This symposium contains essays by Michael Walzer, Sheri Berman, Leo Casey, and Jeffrey C. Isaac that reflect on the principles and possibilities of social democracy and liberal democracy in our current political times. The pieces constitute extensions of the authors’ presentations in the “Crisis of Democracy” panel that took place at the American Political Science Association 2018 Annual Meeting, organized by Leo Casey and originally convened to respond to pieces published in a special issue of Dissent magazine.

It is a crisis for democracy when the left is weak and unable to mobilize its natural constituency. All I want to do today is to unpack that sentence.

Why is this a crisis? Democracy requires some degree of equality, but capitalism and neo-liberal economic policies produce inequality: a steady pressure toward hierarchical relations and a greater and greater gap between the top and bottom of the hierarchy.

That pressure has to be resisted if democracy is to flourish, maybe if democracy is to survive, and the strongest and most consistent resistance will come from those who suffer the most from inequality, the unequals, those at the lower end of the hierarchy.

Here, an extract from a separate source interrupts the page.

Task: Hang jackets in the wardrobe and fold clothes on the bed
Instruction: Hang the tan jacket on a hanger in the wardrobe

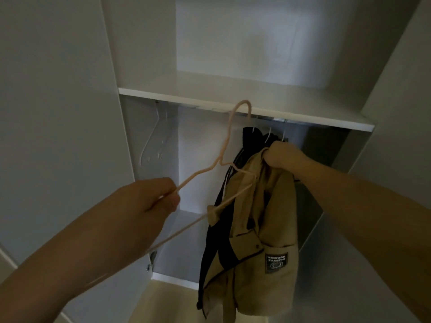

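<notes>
Head view shows the left hand (149, 199) pinching a pink hanger (210, 173), its far arm inside the tan jacket (258, 220) that the right hand (283, 155) grips before the wardrobe (245, 106). Next, I think, the other shoulder must go on.

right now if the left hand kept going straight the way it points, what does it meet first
Probably the tan jacket held up by the right hand; the left hand, gripping the pink hanger, points up and right toward it. Depth is unclear.

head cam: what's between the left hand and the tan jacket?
Only the pink hanger spans it, from the left hand into the tan jacket gripped by the right hand; bare wardrobe wall behind, in the head view.
</notes>
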A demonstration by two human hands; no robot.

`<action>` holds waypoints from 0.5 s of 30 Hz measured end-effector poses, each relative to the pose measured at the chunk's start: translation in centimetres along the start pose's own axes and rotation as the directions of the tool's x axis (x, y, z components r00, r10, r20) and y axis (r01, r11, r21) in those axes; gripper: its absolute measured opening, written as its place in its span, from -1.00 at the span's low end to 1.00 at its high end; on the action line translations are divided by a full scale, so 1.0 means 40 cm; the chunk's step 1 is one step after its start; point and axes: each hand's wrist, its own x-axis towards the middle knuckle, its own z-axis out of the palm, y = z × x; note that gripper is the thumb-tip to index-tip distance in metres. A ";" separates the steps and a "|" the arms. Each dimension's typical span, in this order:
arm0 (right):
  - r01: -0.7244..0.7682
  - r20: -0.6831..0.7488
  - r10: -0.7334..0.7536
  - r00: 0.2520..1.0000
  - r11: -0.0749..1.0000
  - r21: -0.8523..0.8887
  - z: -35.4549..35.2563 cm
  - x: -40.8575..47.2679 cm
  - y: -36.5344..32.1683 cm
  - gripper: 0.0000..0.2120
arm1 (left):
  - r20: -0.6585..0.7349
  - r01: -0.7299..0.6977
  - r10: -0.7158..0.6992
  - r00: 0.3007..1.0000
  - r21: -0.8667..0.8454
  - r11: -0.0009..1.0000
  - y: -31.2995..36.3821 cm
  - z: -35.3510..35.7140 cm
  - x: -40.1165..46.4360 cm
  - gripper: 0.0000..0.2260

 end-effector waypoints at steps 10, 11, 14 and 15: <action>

That is the natural constituency of the left, and it is only when that constituency is mobilized by the left, on the left, that inequality can be resisted and reduced — as it was in the 1930s and again in the 1960s.

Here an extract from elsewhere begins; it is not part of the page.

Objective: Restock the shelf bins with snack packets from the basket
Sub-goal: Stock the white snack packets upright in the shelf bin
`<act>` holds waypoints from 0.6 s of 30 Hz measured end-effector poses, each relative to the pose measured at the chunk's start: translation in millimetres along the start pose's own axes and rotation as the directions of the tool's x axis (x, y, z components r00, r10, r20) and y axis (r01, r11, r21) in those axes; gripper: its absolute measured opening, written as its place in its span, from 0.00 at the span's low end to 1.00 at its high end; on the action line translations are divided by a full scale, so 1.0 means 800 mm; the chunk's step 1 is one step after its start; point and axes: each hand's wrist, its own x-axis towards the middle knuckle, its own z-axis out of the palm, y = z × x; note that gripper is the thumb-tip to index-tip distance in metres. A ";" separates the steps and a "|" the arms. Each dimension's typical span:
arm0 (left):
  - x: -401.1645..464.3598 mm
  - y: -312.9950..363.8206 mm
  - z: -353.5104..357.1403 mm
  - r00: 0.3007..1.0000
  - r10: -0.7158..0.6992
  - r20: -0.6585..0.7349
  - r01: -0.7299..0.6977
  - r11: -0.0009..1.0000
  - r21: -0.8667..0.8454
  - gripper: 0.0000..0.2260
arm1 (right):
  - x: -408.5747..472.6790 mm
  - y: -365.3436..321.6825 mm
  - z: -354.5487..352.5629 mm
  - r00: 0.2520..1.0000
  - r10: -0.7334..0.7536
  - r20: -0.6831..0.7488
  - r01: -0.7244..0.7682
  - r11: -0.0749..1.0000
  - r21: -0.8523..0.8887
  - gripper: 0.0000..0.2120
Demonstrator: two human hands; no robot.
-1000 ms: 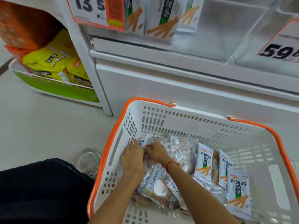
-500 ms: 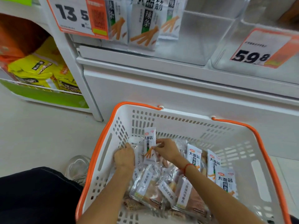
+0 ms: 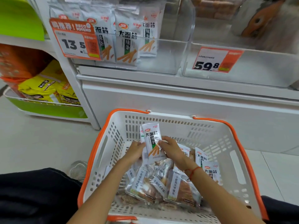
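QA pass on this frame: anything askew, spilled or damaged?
Nothing damaged or spilled. Loose packets lie jumbled in the basket; left hand and right hand hold white packets upright. Clear bin is half empty.

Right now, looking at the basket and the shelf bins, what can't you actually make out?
- Head view: how many white packets the left hand and right hand hold; the front one hides those behind.
- Packets at the bottom of the basket: buried under clear-wrapped packets and both forearms.
- Small print on the 59.8 price tag: too small.
- Contents of the right bin: blurred, cut off by the top edge.
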 end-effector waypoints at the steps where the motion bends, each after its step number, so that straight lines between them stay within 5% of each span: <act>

When that constituency is repressed, disenfranchised, its organizations broken, its members divided by demagogic politicians and turned against one another, and when the left loses contact with a significant number of its members, and isn’t able to organize them for political action, then inequality grows, and democracy is in crisis.

How to describe the left’s constituency? African-Americans, Hispanics, women, and gay men and women are all part of it — and not only those of their members living precariously, at or near the bottom of the hierarchy. Because of historical patterns of oppression and discrimination, all of their members are part of the left’s constituency. Victories for these groups, conceived separately as so-called “identity groups,” serve to reduce particular forms of inequality, but they don’t reduce, or at least they haven’t reduced, inequality generally. All the victories are, of course, only partial, radically incomplete; still, so far they appear to be fully consistent with growing inequality. That’s the story of the last 50 years.

The civil rights movement had its partial successes, feminism has had greater success, gay rights are increasingly recognized and acknowledged — and inequality has been growing all this time.

I don’t mean to endorse the current critique of “identity politics.” These partial victories are very important; they have improved the lives of many people, and it is necessary to continue to fight as best we can to complete them. But that’s not a sufficient politics. Inequality also has to be addressed in its most general form, its economic form, because this inequality affects all parts of the left’s constituency. It isn’t particular to any of them; it is experienced collectively, and it is the only basis for a general mobilization.

If the crisis of democracy is produced by radical inequality, then we have to address inequality where its effects are most widespread. Yes, we have to continue fighting racial and gender inequalities because they are unjust and because they are part of the larger story. But it is a fact, though one denied by many on the left, that capitalism can accommodate proportionate numbers of blacks, and women, and Hispanics, and gay men and women at every level of its hierarchy, including the upper levels — and still be capitalism. The hierarchy will, no doubt, be significantly different; it will certainly look different, but it won’t necessarily be any less hierarchical or any less oppressive for those at the bottom.

So it is capitalist inequality that we have to address and address directly — through regulation and taxation, through the expansion of welfare programs, and also, perhaps most importantly, by reviving the countervailing power of the labor movement. I don’t know if a political program of this sort would bring back those parts of the left’s constituency that it has lost, but it would be a program aimed at doing that — and so a necessary program.

NB: I am not arguing for the old left position that when we overthrow the capitalist system, we will solve all other social problems. First, capitalism is not, I’m afraid, ripe for overthrow. Second, I don’t believe that the left right now has a plausible replacement for the productive power of capitalism (which Marx extolled in the Manifesto) and, third, we have learned that state-administered five year plans are not in fact better than a regulated and pluralized market economy. So, a capitalism tamed and transformed by a strong version of social democracy — that should be our political goal. That would address, I think it would resolve, the crisis of democracy because it would significantly reduce the steepness of the hierarchy, and it would open new opportunities for political action by what would still be the natural constituency of the left, revived and strengthened.

Whether any of this is possible given the longterm transformation of the workforce and of working life generally in the US, I don’t know. Maybe the precariat will turn out to be nothing like the old proletariat, too vulnerable, too fearful, too disorganized for cooperative and sustained political activity. But for the moment we need an “as if” politics: we have to act as if it is still possible to mobilize the bottom of the hierarchy against the top.

Michael Walzer is Professor Emeritus at the Institute for Advanced Study, School of Social Science in Princeton. His latest book is A Foreign Policy for the Left (2018) and he is currently working on a collaborative project focused on the history of Jewish political thought.